Items from a dataset
=== Begin Enclosure ===

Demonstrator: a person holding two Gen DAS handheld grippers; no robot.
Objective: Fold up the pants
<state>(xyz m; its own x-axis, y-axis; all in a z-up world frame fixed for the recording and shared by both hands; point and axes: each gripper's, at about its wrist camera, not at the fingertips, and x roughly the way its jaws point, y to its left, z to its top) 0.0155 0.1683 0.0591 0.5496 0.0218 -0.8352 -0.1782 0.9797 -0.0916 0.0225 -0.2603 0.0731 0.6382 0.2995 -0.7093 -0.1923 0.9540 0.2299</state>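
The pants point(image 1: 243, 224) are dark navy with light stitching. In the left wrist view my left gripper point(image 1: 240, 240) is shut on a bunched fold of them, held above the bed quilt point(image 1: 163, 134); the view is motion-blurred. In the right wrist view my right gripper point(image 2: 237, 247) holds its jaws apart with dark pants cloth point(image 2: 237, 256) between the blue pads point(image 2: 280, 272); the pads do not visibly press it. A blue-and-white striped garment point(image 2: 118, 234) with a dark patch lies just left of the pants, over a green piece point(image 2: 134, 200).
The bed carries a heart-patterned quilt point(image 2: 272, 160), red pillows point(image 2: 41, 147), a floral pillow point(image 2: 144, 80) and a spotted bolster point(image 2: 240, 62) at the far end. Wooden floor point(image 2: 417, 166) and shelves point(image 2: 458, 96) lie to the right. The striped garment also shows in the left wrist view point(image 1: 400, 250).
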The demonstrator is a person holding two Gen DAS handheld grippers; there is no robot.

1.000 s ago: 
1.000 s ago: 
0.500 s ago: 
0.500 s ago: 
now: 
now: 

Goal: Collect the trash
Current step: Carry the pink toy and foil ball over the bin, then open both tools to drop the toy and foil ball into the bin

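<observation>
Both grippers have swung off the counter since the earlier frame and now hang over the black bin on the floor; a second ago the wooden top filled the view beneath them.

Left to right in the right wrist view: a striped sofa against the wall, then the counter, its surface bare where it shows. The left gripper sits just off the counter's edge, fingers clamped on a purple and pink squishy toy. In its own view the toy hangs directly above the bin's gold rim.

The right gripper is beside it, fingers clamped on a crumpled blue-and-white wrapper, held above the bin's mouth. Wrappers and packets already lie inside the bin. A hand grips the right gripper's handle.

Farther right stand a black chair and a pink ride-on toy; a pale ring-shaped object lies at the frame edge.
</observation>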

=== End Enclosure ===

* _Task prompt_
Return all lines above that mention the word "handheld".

* _Task response_
Demonstrator: a person holding two Gen DAS handheld grippers; no robot.
The demonstrator is a person holding two Gen DAS handheld grippers; there is no robot.

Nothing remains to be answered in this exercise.